There's a problem, though. Under the new rules for Vault:
- The run must not be seen as trivial.
- If a run consists of doing a trivial strategy, made only nontrivial by having to do it over the course of several rounds, it will still be judged as trivial. For example, bowling games where the player gets a strike with ten pins every time.
I could argue that this game falls under that trivial nature, but there's the counterargument that this is less of a sports game and more of a puzzle game, which always have one intended solution and a variety of ways to get there. We have a published
Sokoban run, for example, which is fairly set as far as maze solutions go, in that knowing the solution as an RTA player means the run could be matched almost perfectly. This is the same way.

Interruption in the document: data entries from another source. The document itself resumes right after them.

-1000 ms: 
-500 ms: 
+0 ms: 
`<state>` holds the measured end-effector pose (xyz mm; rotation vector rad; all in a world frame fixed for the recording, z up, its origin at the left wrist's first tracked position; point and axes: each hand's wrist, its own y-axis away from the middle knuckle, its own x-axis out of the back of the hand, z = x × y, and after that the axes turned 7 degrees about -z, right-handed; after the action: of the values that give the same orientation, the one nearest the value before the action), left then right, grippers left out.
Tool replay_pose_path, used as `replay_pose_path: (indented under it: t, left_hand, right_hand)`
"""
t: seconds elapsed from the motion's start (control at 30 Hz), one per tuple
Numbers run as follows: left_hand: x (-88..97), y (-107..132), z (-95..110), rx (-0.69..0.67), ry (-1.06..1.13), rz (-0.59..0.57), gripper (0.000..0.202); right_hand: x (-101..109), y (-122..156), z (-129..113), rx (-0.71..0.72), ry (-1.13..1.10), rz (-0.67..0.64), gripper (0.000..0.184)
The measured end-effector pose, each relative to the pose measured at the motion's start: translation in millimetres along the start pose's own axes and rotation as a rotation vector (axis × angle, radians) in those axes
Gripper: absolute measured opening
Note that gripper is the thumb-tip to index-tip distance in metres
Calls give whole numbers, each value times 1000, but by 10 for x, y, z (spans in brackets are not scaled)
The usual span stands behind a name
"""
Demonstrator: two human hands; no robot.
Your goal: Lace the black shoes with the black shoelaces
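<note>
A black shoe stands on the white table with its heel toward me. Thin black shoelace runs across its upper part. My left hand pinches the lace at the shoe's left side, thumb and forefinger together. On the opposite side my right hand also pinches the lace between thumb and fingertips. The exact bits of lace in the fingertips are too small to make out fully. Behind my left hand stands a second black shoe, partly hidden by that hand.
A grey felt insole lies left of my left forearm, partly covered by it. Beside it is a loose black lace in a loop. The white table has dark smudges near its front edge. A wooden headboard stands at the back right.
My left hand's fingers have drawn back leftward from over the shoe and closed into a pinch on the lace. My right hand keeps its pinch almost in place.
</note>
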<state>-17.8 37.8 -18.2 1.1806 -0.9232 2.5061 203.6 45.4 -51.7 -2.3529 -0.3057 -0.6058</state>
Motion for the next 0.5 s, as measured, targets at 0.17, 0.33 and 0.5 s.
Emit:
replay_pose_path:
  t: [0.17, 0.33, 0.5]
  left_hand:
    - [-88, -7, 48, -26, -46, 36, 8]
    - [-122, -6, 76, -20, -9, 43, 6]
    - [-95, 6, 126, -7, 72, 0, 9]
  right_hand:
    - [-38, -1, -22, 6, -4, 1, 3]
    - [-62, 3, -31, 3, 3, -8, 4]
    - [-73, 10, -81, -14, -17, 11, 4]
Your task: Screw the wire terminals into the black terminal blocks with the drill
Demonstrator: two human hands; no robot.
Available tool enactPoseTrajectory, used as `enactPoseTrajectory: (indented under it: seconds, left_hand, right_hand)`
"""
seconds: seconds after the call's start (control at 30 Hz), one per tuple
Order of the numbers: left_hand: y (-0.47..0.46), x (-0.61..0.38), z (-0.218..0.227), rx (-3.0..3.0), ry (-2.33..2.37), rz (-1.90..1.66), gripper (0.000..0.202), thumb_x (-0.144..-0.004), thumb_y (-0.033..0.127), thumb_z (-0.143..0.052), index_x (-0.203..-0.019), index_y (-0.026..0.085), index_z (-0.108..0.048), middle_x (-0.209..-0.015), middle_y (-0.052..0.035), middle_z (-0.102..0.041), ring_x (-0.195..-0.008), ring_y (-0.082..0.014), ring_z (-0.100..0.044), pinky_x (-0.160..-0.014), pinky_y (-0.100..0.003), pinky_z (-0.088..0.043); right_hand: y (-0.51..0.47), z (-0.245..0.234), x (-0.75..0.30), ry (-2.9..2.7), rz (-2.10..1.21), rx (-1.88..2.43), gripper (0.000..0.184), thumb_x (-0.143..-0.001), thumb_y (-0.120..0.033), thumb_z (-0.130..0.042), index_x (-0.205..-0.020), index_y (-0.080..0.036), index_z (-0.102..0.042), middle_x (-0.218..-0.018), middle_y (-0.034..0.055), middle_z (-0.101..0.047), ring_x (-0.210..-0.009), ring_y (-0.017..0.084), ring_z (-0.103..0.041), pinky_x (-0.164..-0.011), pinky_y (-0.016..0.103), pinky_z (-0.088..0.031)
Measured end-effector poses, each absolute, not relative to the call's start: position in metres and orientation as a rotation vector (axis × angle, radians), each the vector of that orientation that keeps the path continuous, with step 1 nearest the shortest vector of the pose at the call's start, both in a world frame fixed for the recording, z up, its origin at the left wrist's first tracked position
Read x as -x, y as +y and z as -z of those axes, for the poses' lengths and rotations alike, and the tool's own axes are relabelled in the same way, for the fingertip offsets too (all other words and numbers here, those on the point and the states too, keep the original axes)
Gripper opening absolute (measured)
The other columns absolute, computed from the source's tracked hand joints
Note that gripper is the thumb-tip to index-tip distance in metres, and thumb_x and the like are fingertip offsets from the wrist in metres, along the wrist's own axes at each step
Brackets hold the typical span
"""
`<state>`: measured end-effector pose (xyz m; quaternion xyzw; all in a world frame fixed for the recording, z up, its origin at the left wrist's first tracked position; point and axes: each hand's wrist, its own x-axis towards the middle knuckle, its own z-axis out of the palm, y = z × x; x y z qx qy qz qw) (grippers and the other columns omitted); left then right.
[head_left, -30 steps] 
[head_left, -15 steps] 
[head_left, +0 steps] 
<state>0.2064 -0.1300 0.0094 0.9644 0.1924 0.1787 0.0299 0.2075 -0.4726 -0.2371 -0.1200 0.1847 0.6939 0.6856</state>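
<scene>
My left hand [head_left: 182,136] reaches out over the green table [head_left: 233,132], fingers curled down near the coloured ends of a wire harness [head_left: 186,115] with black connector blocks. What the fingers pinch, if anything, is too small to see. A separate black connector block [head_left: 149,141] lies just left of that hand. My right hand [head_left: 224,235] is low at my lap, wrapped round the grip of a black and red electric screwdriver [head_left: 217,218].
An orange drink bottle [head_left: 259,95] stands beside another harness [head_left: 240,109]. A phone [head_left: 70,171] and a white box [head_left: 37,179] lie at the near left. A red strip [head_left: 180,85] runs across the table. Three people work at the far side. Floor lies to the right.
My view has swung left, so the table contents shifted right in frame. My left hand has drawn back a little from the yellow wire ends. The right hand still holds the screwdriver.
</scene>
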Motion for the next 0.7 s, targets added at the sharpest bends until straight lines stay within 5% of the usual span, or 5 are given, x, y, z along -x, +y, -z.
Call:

What pushes it further away from being trivial is the fact that the developers gave intended "routes" but basically left free reign on how to accomplish them. For example: The intended solution for a level would read "Aim the cue at the left ball, give it some spin so it curves around and hits the right ball", but you can adjust the power and the amount of spin and even precisely where you aim and it would still work. The first stage in this run could be improved by 200 frames just by removing the spin from the ball, and stage 11 could be improved by about 2 seconds with a slightly modified strategy. The actual stages would look nearly identical between this run and an improvement run, but the stages would end quicker due to the cue ball stopping its movement earlier. The low re-record count leads me to believe that there wasn't any testing done on other strategies, and the two strategies I found as improvements over this run were in the guide I found, so I feel like those should have been checked at the very least. On a more pedantic note for improvements, a number of frames can be saved on the opening menus by not auto-firing Start and pressing Up instead of Down to select the Trick mode.
I'm rejecting this run (for good this time) due to the lack of testing and research. I'm still completely on the fence about the game's triviality, so I don't know the fate of an optimized version as of yet. I feel like an improvement could break the triviality barrier as long as it's well-researched, but I'd have to see one to be completely sure of that.